> **Exercise**: Below are some records. Return exactly the lines from the one with "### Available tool" to the one with "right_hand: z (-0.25", and nothing else.
Content starts
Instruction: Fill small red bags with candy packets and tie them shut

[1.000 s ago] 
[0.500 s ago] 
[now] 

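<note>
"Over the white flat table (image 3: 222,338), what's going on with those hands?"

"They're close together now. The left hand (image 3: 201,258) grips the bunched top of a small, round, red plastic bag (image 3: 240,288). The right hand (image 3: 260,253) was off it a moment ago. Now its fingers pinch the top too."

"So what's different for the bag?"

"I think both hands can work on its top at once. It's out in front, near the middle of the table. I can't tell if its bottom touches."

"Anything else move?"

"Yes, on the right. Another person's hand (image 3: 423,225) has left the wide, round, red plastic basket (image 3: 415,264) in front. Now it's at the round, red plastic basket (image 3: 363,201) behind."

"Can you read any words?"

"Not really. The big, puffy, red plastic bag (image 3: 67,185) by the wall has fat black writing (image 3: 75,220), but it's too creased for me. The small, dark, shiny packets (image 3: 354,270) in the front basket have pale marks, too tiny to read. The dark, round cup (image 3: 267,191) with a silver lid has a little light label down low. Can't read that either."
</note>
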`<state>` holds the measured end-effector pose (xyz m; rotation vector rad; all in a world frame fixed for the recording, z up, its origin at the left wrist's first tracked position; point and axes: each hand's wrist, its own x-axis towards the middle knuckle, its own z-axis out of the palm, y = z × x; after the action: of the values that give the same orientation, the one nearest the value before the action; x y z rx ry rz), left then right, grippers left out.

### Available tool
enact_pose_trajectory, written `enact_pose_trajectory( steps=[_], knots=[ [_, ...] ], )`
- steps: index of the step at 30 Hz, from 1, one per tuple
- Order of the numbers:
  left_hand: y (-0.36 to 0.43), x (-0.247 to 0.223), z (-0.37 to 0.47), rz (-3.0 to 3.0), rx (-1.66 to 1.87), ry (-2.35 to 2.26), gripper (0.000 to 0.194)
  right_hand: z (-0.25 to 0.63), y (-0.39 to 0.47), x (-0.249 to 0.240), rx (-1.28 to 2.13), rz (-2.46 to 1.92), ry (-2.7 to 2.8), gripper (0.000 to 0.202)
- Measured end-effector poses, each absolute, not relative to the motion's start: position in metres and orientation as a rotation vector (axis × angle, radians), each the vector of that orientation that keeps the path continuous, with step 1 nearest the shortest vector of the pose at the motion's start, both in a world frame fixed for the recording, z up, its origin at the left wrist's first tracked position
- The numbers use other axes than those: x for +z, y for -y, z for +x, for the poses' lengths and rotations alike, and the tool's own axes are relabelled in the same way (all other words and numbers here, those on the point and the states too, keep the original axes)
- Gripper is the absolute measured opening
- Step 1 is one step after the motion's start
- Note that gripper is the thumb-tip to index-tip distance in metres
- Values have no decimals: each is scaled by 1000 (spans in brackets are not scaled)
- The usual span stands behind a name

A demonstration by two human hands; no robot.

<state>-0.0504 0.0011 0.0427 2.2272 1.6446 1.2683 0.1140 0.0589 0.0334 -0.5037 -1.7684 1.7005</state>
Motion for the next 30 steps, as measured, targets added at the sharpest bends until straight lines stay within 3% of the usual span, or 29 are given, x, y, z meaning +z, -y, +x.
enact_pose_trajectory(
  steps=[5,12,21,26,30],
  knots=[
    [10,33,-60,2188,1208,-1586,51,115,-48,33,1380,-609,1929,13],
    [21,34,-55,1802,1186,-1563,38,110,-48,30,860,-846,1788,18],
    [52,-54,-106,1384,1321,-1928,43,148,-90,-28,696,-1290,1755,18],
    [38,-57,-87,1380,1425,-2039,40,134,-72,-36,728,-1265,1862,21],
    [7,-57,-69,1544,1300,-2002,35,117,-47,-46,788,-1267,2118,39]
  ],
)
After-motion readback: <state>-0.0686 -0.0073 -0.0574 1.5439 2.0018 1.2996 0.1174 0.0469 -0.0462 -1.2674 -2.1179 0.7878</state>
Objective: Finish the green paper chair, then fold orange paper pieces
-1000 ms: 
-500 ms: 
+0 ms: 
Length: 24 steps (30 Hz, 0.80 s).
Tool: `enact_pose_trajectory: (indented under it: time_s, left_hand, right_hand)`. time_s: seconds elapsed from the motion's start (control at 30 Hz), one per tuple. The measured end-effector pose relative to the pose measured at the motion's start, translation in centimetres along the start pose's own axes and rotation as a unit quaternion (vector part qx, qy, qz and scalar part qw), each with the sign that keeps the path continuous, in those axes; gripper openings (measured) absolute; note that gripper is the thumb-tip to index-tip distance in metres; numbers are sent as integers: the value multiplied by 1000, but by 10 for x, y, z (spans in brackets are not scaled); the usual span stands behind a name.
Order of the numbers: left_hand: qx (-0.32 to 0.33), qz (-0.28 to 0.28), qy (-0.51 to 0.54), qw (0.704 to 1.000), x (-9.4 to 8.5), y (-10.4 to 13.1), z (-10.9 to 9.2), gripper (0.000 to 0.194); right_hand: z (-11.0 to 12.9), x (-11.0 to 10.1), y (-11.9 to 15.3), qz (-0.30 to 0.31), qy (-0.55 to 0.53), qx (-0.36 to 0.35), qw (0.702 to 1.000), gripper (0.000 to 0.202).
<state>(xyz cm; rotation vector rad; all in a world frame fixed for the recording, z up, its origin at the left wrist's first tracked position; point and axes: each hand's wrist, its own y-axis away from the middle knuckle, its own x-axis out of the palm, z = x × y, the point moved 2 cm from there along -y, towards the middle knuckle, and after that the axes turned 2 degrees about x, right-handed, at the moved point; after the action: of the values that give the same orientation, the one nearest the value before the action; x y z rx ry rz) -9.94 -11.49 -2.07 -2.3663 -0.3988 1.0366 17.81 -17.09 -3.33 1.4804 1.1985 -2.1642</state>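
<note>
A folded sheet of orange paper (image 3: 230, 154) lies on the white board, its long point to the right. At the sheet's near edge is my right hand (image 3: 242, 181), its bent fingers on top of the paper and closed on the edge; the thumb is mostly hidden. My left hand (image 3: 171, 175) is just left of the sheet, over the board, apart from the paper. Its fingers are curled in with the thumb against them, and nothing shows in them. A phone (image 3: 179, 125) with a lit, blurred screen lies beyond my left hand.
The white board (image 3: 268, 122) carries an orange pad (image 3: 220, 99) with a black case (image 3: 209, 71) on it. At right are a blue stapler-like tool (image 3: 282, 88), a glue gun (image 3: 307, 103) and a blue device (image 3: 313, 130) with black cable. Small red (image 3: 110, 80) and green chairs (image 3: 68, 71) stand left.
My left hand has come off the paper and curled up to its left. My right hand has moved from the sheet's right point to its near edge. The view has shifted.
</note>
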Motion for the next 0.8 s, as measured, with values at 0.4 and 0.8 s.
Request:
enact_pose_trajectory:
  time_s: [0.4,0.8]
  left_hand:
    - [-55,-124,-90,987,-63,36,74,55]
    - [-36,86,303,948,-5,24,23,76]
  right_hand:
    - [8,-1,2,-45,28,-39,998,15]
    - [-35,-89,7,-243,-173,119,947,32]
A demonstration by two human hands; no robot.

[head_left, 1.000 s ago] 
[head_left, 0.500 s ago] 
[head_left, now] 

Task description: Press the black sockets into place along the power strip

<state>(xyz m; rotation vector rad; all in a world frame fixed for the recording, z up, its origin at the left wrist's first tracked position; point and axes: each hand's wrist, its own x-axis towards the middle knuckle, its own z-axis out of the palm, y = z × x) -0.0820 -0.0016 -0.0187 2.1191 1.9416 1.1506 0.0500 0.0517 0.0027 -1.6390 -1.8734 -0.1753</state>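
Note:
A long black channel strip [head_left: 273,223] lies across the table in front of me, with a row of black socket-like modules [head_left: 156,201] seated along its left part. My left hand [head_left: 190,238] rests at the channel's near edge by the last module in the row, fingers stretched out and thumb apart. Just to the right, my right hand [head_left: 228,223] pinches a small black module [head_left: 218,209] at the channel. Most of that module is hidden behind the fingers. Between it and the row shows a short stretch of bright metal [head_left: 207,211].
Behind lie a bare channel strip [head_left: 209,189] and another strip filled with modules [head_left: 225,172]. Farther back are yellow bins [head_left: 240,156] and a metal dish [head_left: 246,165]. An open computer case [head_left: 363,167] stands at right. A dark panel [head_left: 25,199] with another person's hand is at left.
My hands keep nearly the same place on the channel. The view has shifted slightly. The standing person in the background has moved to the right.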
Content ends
> **Exercise response**:
### Available tool
enact_pose_trajectory, written `enact_pose_trajectory( steps=[_], knots=[ [_, ...] ], )`
- steps: index of the step at 30 Hz, from 1, one per tuple
- Order of the numbers:
  left_hand: y (-0.36 to 0.43), x (-0.247 to 0.223), z (-0.37 to 0.47), rz (-3.0 to 3.0), rx (-1.66 to 1.87), ry (-2.35 to 2.26), gripper (0.000 to 0.194)
  right_hand: z (-0.25 to 0.63), y (-0.39 to 0.47), x (-0.249 to 0.240), rx (-1.28 to 2.13), rz (-2.46 to 1.92), ry (-2.7 to 2.8), gripper (0.000 to 0.202)

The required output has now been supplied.